### Work task
Determine how many lines in the entries below include "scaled". The reply should be that number and nothing else.

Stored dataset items
● ● ●
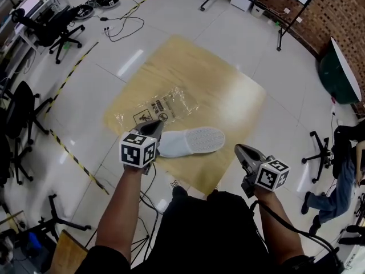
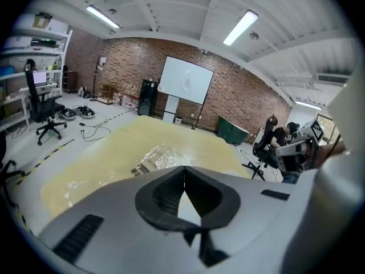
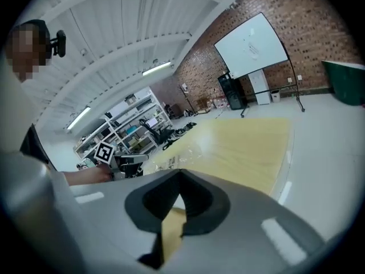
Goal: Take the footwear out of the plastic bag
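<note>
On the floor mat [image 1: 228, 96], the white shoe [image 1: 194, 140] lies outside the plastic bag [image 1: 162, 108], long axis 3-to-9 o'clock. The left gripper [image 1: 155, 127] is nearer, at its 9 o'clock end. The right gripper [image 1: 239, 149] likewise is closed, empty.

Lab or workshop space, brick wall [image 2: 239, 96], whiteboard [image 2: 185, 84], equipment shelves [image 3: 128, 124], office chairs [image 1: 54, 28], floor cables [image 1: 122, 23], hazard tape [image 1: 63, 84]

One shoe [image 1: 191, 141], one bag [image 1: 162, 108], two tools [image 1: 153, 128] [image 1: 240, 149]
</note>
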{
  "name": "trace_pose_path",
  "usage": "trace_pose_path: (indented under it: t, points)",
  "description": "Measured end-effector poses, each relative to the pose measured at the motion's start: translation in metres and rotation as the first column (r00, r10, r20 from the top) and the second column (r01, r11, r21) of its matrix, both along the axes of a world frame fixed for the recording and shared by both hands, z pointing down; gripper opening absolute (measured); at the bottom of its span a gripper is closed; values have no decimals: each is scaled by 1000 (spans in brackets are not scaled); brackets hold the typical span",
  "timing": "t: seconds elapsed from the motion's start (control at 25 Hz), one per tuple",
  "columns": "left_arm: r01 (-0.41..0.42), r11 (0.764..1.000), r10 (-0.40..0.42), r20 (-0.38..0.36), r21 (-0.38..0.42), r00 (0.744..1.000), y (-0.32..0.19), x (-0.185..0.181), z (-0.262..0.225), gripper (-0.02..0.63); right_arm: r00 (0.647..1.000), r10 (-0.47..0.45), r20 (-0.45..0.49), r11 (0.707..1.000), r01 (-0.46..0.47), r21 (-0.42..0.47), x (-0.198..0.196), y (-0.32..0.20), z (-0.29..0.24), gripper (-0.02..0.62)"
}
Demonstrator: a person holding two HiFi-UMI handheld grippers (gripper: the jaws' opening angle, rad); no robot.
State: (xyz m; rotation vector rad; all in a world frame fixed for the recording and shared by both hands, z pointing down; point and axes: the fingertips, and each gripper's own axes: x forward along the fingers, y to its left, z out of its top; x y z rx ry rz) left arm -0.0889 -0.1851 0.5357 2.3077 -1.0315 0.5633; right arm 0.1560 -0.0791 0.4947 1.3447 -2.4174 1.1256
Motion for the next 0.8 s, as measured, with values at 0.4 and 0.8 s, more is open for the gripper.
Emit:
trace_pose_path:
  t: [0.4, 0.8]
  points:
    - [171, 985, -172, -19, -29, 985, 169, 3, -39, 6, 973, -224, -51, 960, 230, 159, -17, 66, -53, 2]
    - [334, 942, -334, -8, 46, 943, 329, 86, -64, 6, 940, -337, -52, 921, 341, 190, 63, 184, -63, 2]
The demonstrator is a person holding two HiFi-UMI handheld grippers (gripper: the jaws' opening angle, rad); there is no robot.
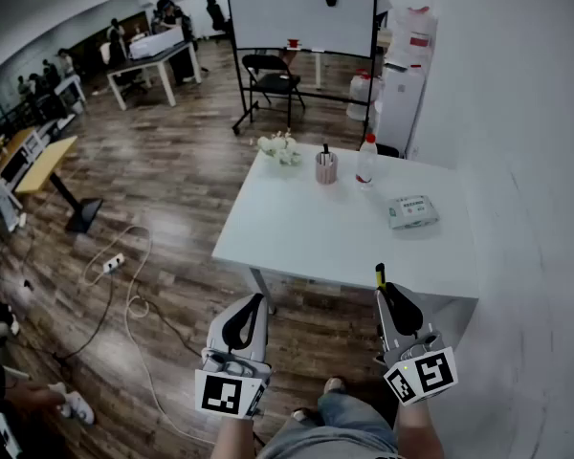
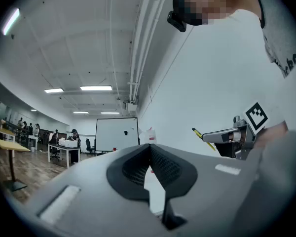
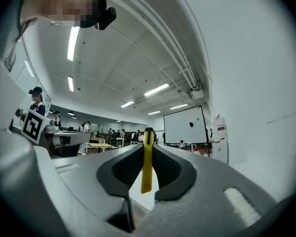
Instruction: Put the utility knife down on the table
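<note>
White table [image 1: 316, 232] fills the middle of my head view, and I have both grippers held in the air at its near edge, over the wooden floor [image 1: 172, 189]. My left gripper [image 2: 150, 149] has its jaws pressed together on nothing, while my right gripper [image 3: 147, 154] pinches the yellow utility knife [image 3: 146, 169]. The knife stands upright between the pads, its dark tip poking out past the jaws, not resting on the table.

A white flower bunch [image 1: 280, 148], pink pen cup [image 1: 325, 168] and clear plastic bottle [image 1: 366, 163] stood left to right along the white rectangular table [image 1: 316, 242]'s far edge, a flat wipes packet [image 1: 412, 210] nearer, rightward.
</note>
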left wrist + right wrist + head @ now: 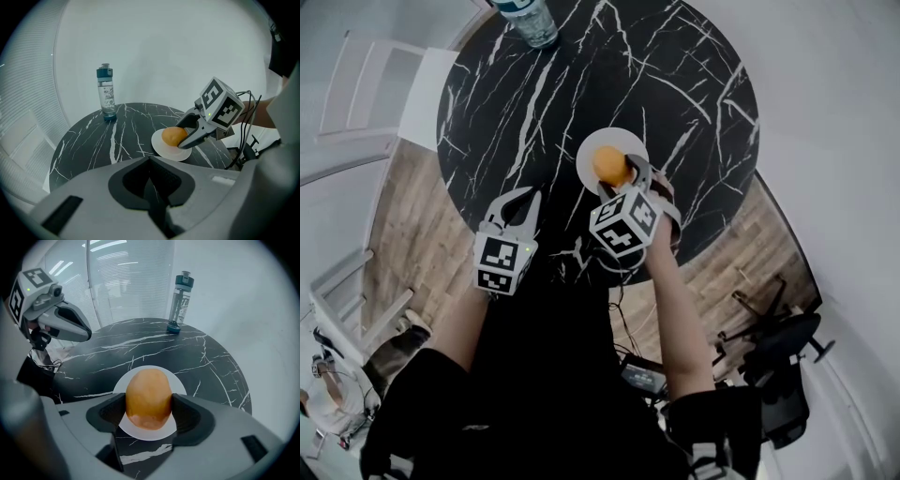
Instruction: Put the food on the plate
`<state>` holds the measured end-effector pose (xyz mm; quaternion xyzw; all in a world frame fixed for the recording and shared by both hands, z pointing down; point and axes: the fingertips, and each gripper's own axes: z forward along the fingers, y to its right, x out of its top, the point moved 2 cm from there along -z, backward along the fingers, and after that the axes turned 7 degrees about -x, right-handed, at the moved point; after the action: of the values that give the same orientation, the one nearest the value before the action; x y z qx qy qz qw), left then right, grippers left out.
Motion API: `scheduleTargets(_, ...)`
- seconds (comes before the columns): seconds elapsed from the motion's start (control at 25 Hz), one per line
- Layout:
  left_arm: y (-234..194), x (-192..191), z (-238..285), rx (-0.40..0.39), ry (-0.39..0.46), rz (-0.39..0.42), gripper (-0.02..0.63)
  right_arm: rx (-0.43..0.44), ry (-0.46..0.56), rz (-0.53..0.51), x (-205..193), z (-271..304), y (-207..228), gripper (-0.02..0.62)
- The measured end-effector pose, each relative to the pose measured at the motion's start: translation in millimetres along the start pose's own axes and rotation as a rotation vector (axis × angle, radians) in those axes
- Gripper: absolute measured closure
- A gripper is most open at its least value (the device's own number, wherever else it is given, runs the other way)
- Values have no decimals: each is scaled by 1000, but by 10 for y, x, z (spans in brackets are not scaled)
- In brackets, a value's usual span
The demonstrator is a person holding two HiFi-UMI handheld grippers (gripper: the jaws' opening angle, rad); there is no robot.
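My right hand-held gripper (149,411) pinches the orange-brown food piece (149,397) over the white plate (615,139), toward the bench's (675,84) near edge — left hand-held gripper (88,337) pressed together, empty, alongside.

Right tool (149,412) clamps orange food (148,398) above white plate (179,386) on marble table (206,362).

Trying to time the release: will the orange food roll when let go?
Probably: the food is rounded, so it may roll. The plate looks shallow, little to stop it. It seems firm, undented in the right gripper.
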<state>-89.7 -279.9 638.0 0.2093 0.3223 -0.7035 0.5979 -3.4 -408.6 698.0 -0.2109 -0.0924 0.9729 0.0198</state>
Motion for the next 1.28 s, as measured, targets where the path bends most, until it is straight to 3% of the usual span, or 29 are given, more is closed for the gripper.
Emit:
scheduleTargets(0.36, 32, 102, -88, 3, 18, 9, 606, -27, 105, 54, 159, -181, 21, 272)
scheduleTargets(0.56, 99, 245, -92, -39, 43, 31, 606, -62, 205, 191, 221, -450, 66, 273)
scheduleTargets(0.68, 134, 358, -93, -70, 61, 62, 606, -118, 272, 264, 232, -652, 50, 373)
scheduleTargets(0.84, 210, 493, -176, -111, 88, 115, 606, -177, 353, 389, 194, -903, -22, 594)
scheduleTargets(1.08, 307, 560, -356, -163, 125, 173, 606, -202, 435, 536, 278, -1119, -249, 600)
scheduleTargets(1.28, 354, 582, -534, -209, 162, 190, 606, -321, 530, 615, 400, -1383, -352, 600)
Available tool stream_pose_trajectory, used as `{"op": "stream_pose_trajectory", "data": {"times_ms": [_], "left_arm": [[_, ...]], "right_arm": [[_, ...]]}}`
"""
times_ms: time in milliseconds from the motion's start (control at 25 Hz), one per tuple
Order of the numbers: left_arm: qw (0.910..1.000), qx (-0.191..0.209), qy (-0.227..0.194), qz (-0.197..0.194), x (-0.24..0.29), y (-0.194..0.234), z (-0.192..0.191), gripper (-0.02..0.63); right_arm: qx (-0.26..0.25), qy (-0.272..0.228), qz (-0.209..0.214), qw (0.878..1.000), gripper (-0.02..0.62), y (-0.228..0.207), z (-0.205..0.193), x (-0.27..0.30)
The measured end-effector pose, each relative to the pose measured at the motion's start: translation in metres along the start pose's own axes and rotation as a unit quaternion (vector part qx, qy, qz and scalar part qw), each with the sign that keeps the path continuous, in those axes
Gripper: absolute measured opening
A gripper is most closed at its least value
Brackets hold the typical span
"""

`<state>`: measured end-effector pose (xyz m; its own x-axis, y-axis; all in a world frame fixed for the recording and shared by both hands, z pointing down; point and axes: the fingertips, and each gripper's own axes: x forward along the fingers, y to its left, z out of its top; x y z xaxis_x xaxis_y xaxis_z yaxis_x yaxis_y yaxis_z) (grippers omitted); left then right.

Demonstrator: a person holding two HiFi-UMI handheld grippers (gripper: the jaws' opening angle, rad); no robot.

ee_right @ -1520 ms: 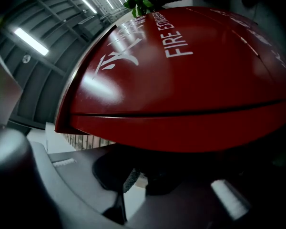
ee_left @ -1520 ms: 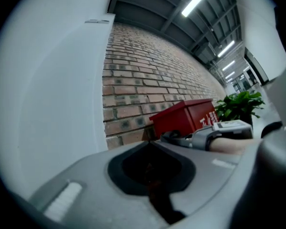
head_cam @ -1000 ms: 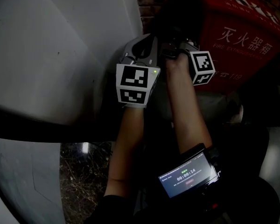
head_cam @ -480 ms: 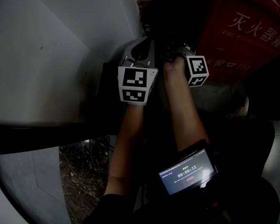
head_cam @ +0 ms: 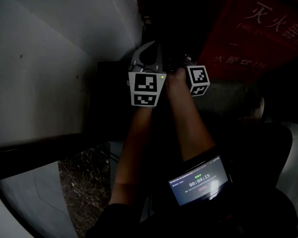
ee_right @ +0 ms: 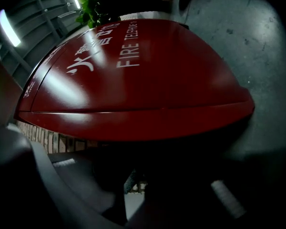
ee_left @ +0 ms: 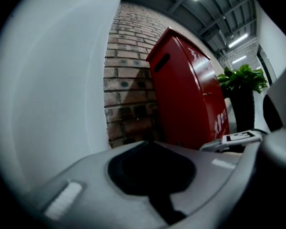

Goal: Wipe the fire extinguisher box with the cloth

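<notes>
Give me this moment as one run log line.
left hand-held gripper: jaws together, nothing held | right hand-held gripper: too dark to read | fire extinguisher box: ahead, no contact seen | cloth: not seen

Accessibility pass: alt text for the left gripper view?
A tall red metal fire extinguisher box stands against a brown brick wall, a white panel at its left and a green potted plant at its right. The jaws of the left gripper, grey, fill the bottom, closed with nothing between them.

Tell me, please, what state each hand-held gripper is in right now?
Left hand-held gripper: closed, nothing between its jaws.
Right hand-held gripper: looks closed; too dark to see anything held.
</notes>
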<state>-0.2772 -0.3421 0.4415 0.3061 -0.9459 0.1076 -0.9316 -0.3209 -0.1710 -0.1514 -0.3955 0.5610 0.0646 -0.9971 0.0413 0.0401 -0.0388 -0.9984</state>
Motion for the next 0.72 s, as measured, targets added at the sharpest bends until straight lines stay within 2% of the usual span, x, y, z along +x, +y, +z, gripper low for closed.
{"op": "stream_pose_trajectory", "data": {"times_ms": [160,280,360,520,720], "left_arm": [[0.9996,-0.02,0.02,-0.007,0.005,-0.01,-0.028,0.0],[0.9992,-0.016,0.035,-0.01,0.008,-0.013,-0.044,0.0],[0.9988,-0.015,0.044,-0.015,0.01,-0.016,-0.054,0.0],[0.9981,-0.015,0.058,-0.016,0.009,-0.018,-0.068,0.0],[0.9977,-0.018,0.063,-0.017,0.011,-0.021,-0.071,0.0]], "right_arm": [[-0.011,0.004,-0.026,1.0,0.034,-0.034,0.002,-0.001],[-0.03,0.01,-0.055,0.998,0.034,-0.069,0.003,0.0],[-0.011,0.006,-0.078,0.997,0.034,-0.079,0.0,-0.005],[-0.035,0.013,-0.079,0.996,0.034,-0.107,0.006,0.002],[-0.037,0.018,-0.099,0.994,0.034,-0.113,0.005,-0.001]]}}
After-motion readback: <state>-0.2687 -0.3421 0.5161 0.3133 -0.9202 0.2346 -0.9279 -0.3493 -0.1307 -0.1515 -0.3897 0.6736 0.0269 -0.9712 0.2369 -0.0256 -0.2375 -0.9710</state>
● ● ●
### Reply
2